**What is expected**. Would you please repeat, word for word, only the lines from the one holding "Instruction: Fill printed" through the one holding "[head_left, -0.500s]" in the material below, without the pictures?

**Extracted entries**.

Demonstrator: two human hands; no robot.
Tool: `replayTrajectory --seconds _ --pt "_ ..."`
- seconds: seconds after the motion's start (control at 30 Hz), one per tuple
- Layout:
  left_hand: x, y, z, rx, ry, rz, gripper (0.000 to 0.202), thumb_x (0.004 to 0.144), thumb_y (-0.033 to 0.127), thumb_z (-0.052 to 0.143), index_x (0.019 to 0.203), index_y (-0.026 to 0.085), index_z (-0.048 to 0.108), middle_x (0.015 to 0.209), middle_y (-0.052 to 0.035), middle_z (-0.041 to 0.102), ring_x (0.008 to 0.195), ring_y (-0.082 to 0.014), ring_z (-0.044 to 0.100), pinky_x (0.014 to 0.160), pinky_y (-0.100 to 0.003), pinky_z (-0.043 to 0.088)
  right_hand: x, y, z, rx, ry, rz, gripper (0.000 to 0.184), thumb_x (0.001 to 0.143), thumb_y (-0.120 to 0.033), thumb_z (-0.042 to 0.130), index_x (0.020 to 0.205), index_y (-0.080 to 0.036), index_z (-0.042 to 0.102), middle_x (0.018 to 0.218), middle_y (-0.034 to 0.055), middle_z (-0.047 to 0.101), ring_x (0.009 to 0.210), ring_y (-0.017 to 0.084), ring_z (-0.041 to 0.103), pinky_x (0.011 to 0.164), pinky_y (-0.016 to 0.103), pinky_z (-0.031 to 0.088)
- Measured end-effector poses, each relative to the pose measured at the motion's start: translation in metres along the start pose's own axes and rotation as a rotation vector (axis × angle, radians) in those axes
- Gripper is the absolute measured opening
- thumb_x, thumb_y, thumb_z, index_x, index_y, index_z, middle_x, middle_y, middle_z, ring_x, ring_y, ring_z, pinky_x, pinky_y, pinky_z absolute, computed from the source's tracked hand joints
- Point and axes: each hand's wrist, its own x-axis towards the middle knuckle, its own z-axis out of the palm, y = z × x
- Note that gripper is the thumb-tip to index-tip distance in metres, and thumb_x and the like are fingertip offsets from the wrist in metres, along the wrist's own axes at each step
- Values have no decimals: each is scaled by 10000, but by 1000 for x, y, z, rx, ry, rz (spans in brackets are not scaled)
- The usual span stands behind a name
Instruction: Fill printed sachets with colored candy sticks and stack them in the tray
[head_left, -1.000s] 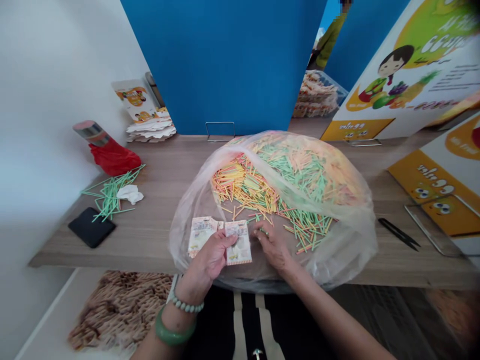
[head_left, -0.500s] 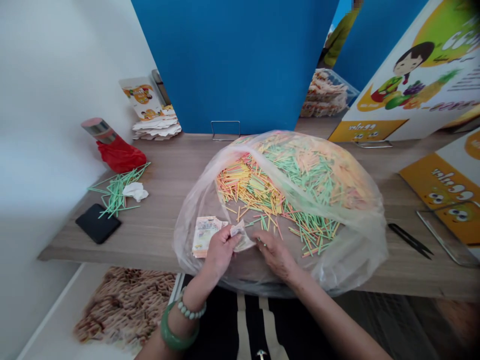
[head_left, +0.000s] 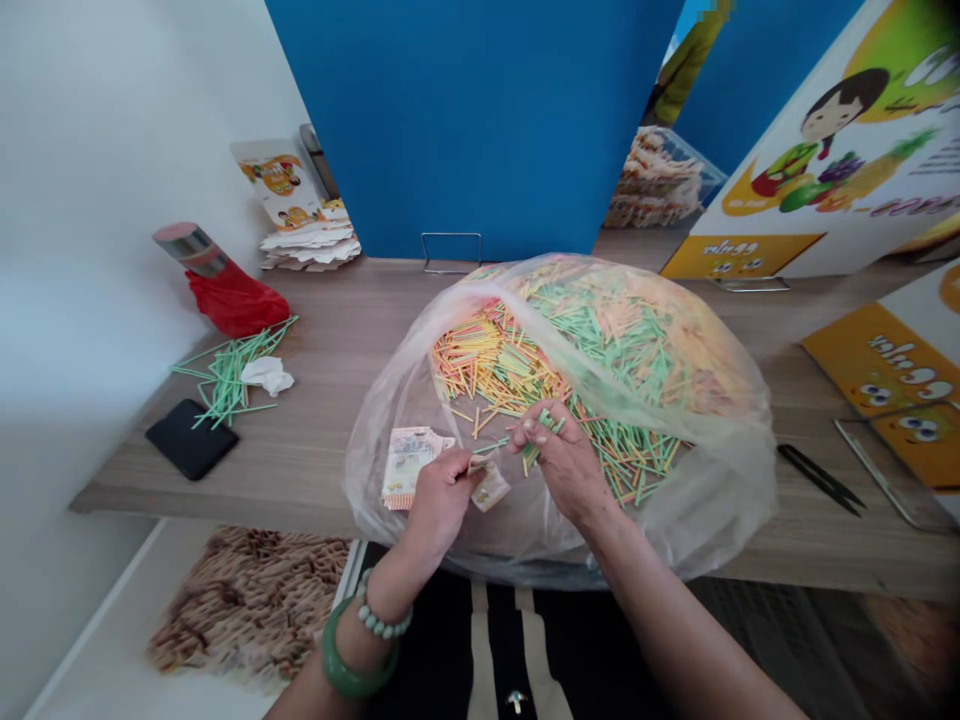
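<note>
My left hand [head_left: 444, 498] pinches a small printed paper packet [head_left: 489, 484] at its upper edge. Beside that hand lies a flat stack of printed packets [head_left: 407, 464] on the clear plastic bag. My right hand [head_left: 566, 455] is closed round a small bunch of thin green and yellow sticks [head_left: 541, 436], just right of the packet. One green stick bridges the space between the two hands. Behind them the big see-through plastic bag [head_left: 386, 390] holds heaps of loose sticks [head_left: 499, 360] in yellow, green and pink.
At the left are a black phone [head_left: 193, 440], green sticks [head_left: 229, 375], a crumpled tissue [head_left: 268, 376] and a red-wrapped cylinder [head_left: 232, 295]. Black tweezers [head_left: 821, 480] lie at the right. A blue panel [head_left: 480, 130] stands behind; printed boards [head_left: 840, 140] rise at the right.
My right hand has moved up and away from the packet, and now shows a bunch of sticks in its fingers. The packet in my left hand has tilted downward.
</note>
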Motion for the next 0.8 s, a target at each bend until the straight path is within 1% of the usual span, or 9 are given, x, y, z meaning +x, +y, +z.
replayTrajectory --seconds 0.07,0.13,0.2,0.27,0.37,0.47,0.6,0.7,0.8 --pt "-1 1 0 -13 -8 -24 195 768 293 589 604 187 597 642 22 541 662 -149 490 638 -251 347 2 -7 9 63 14 -28 134 892 -317 599 845 -229 509 681 -60 618 659 131 607 721 284 451" --pt "-2 0 2 -51 -1 -85 234 756 332 626 583 180 588 616 26 523 635 -142 470 606 -248 330 4 -15 18 111 25 -49 151 905 -329 582 844 -232 484 662 -60 622 647 141 630 703 294 477" --pt "-2 -2 5 -119 -10 -144 243 735 368 659 602 171 612 609 28 522 615 -131 455 583 -242 320 3 -21 26 119 52 -87 157 923 -340 561 854 -239 462 647 -62 628 664 156 659 722 316 504" --pt "-1 -2 9 -206 -22 -184 249 699 384 686 608 162 618 583 36 508 574 -113 430 550 -233 306 2 -24 34 81 70 -142 157 946 -353 540 876 -246 449 661 -60 644 726 168 691 780 345 523" --pt "-1 4 11 -308 -36 -256 299 646 399 716 552 172 547 478 64 427 448 -77 352 453 -218 247 -2 -20 42 -15 32 -220 152 972 -368 523 912 -248 452 720 -41 682 855 183 716 890 395 518" --pt "-2 14 7 -324 -88 -350 345 636 429 722 531 196 489 388 84 372 326 -68 305 351 -215 201 -6 -8 42 -130 -13 -249 150 975 -367 529 912 -239 481 772 -6 707 960 199 709 927 409 504" --pt "-4 20 -1 -412 -178 -417 319 617 448 755 623 181 581 396 75 433 297 -86 352 297 -216 302 -11 2 32 -245 -59 -185 134 976 -364 526 927 -240 526 925 41 743 1096 212 660 944 401 485" --pt "-4 20 -2 -483 -225 -397 318 624 440 775 649 168 613 422 66 454 324 -88 376 319 -223 361 -12 2 25 -303 -123 -122 164 961 -386 530 900 -238 564 1024 53 741 1168 220 618 1002 410 450" --pt "-3 17 0 -509 -255 -354 318 671 459 765 677 164 647 466 64 447 368 -90 385 366 -235 381 -11 1 22 -301 -193 23 203 922 -416 560 851 -229 591 1135 62 719 1176 239 610 991 411 459"
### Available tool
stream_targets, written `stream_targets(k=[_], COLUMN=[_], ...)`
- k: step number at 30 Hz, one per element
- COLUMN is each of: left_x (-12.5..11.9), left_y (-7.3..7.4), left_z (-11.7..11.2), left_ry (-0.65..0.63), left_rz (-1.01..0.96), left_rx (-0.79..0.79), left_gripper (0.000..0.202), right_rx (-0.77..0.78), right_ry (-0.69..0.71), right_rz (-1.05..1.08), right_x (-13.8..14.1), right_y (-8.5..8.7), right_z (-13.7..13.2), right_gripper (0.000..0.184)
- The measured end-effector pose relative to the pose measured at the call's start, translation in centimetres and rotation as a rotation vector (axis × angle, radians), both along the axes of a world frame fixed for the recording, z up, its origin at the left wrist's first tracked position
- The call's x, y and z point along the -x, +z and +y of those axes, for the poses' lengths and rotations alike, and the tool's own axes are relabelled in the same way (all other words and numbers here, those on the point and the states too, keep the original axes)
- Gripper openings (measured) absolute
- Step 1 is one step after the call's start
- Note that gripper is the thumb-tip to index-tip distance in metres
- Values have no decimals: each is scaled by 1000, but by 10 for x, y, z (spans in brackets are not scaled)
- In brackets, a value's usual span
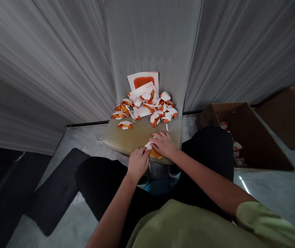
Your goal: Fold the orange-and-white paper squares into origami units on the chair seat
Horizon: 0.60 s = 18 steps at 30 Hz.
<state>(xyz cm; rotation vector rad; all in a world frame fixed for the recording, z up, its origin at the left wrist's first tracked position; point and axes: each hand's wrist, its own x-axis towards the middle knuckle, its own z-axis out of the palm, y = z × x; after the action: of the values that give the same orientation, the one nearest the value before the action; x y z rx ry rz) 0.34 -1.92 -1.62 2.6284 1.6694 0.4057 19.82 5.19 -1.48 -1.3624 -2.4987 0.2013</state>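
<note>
At the front edge of the grey chair seat (126,139), a small piece of joss paper (156,154), white with an orange-gold face, lies partly folded under both hands. My left hand (138,162) grips its left end with fingers closed together. Lying over its upper right part, my right hand (163,144) presses and holds the paper with bent fingers; the fingertips partly cover the fold. Farther back on the seat is a heap of folded paper ingots (155,115), white and orange. Behind them rests a stack of flat sheets (144,81) with an orange square.
One ingot (125,125) sits apart at the left of the seat. Paper scraps (167,127) lie near the right hand. An open cardboard box (261,137) with several folded pieces stands on the floor at right. Grey curtains (67,51) hang around the chair.
</note>
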Motion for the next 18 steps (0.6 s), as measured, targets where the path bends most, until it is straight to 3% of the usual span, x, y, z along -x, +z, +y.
stream_targets(k=[5, 11, 13, 18], left_x=[-5, 6, 10, 19], left_y=[-14, -19, -19, -18], left_z=[-24, -12, -4, 12], left_ry=[-24, -86, -119, -205], left_rz=[-42, -64, -73, -84], left_rx=[-35, -108, -124, -103], left_gripper=[45, 24, 20, 27], right_rx=[-12, -28, -44, -106], right_ry=[-130, -183, -128, 205], right_rz=[25, 56, 67, 132], right_x=[1, 2, -4, -34], right_y=[-3, -3, -5, -12], right_z=[-10, -19, -23, -28], right_gripper=[31, 33, 35, 27])
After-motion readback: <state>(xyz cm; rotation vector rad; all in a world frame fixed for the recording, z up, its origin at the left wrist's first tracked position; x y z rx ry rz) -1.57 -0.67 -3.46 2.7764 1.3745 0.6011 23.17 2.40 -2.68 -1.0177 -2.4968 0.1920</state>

**Exercise solution**.
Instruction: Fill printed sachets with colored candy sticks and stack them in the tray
[head_left, -1.000s] 
[head_left, -0.500s] 

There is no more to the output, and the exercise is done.